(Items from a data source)
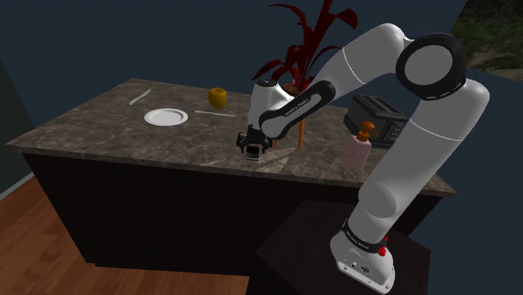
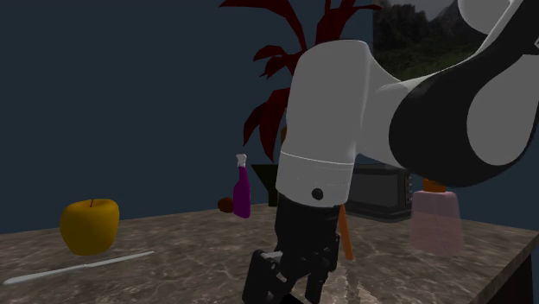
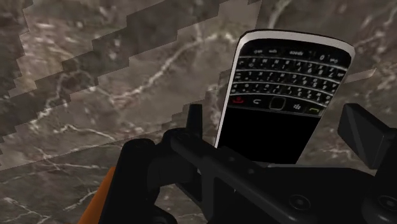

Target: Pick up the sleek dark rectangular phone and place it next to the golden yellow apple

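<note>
Dark stone counter (image 1: 100,126), mottled brown-grey with pale veins, on a near-black cabinet base; on that stone, a slim rectangular phone (image 3: 280,95) with rounded corners and a thin silvery rim; rows of small white-lettered keys at the end farther from the hand, a blank glossy black screen at the nearer end. Set between the two fingers of the black gripper (image 3: 278,118); fingers spread wide, a strip of stone showing on either side of the phone, neither finger touching it. In the shoulder view, gripper down low at the counter's middle, toward its near edge.

Well apart from there, farther back and toward the shoulder view's left, a smooth rounded golden-yellow apple (image 1: 217,97); just beside it a thin pale utensil (image 1: 215,113); near that, a round white plate (image 1: 165,116). Toward the shoulder view's right, a boxy dark toaster (image 1: 377,117); a pink soap bottle (image 1: 359,151) with an orange pump; a plant (image 1: 306,38) with spiky red leaves.
</note>
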Available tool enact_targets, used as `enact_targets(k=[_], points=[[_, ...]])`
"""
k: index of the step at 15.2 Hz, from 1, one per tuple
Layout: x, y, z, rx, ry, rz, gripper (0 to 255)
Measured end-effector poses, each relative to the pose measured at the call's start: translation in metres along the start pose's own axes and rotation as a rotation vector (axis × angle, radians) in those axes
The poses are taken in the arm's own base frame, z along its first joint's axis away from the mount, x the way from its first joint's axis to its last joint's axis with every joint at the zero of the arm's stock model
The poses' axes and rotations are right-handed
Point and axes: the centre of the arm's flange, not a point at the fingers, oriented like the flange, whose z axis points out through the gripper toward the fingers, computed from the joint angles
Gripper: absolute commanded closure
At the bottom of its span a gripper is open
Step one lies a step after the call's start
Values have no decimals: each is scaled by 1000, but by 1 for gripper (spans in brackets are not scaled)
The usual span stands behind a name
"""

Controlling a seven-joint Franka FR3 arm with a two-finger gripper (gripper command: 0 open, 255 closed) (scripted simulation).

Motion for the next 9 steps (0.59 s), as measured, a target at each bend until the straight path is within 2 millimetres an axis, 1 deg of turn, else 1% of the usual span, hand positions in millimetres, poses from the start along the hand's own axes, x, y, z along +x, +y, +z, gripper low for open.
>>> enact_targets(k=[6, 7, 9], points=[[0, 0, 2, 0, 0, 0, 0], [0, 0, 2, 0, 0, 0, 255], [0, -1, 1, 2, 2, -1, 255]])
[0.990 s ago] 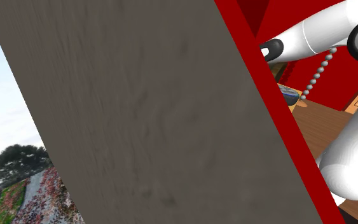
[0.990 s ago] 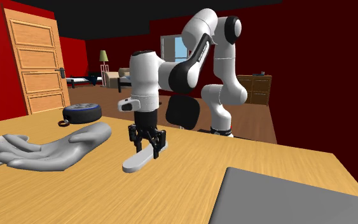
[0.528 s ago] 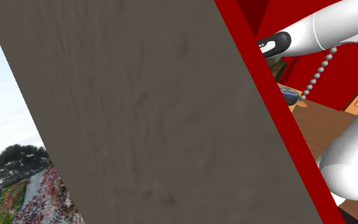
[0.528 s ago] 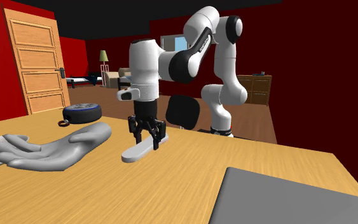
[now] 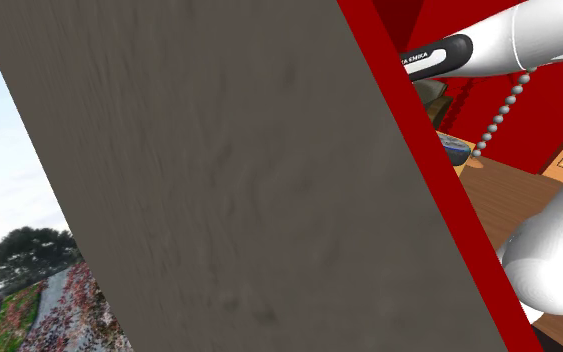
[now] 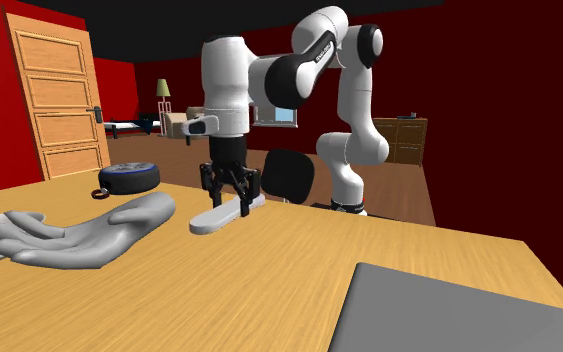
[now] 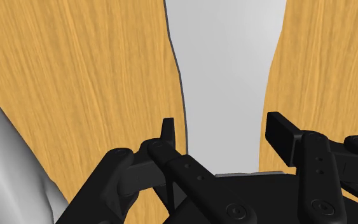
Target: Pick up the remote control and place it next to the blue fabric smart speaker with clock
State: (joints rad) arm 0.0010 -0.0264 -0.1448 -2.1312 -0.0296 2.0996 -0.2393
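Observation:
My gripper [image 6: 231,203] is shut on one end of the remote control [image 6: 207,221], a plain pale grey bar. The remote hangs a little above the wooden table [image 6: 299,270], its free end dipping toward the second exterior view's left. In the wrist view the remote [image 7: 225,76] runs out from between my two black fingers [image 7: 169,135], which press its sides at the gripper [image 7: 225,137]. The smart speaker [image 6: 129,177], a dark round puck with a blue band, sits farther back on the table toward that view's left, well apart from the gripper.
A large grey hand sculpture [image 6: 79,235] lies on the table between remote and speaker, and its edge [image 7: 6,165] sits beside my gripper. A grey flat slab [image 6: 449,315] lies at the near right. A grey-brown panel [image 5: 219,180] blocks the shoulder view, with the arm [image 5: 489,50] behind it.
My gripper has risen with the remote, lifting it off the table, and has drifted slightly toward the second exterior view's left. The arm's upper link has swung higher.

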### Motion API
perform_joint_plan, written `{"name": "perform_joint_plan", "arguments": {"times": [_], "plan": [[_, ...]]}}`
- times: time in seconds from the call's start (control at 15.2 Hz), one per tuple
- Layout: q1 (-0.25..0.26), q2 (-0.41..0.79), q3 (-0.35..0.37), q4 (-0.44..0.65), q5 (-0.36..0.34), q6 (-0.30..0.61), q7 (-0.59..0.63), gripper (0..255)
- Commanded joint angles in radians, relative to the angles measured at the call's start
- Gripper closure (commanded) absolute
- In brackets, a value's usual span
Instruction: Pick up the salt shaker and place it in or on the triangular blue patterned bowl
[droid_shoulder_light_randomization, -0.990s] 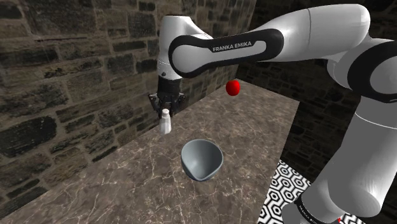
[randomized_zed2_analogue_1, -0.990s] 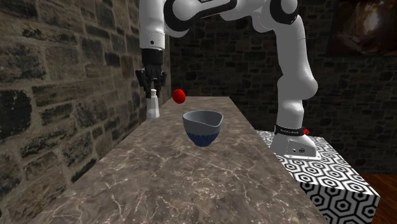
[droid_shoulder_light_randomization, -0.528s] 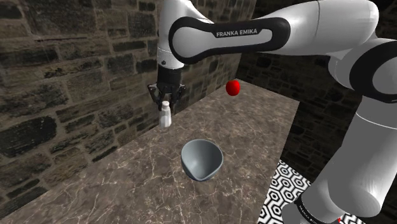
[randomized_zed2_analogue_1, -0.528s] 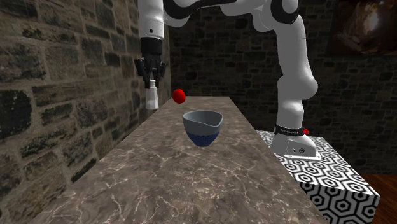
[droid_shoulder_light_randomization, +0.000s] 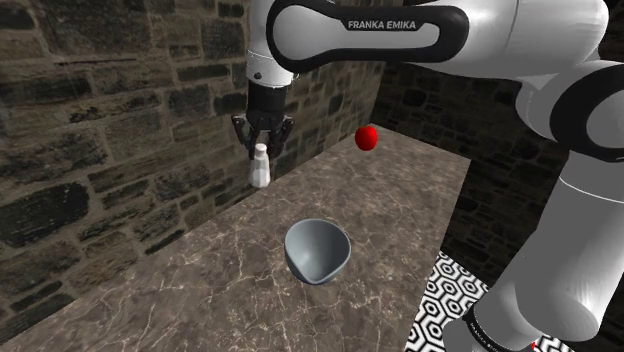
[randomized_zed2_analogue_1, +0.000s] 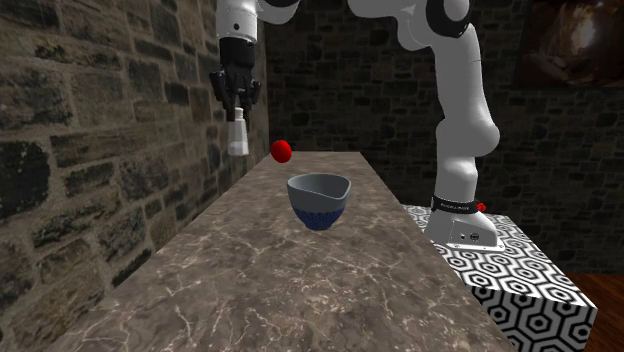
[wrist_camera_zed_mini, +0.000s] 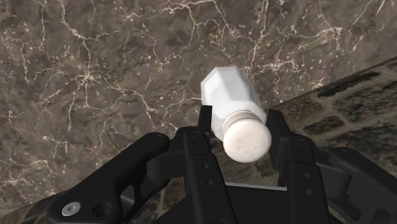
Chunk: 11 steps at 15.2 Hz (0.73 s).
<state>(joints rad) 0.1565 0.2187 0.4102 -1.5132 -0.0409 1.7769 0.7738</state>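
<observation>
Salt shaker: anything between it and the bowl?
Nothing visible. The claw holds the salt shaker in the air above the marble counter. The grey bowl sits open, with bare counter between. The red ball lies off that line.

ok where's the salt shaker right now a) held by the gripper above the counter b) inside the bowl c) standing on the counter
a, the gripper is shut on the salt shaker near its cap, and it hangs clear of the marble counter.
</observation>
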Motion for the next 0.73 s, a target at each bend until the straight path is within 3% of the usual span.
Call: {"name": "perform_joint_plan", "arguments": {"times": [0.0, 0.66], "plan": [[-0.007, -0.045, 0.003, -0.042, 0.018, -0.001, -0.003, 255], [-0.014, -0.468, -0.009, -0.435, 0.188, 0.001, -0.053, 255]]}}
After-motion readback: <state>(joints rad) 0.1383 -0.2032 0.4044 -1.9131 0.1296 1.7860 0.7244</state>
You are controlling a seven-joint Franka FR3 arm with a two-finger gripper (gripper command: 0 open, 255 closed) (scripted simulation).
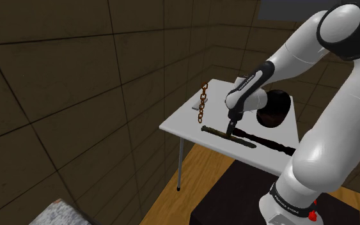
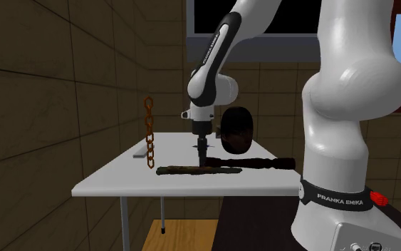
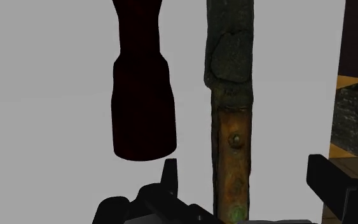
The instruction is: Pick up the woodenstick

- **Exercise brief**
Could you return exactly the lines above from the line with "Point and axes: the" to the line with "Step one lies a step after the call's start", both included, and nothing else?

- **Solution to the problem**
Point and axes: the centre of the arm's flange, not a point at the fingers, oriented like the flange, whose z axis points out through the gripper toward the fingers, computed from the joint angles
Gripper: absolute commanded closure
At the bottom of its span a gripper is open
Step one lies a step after the call's start

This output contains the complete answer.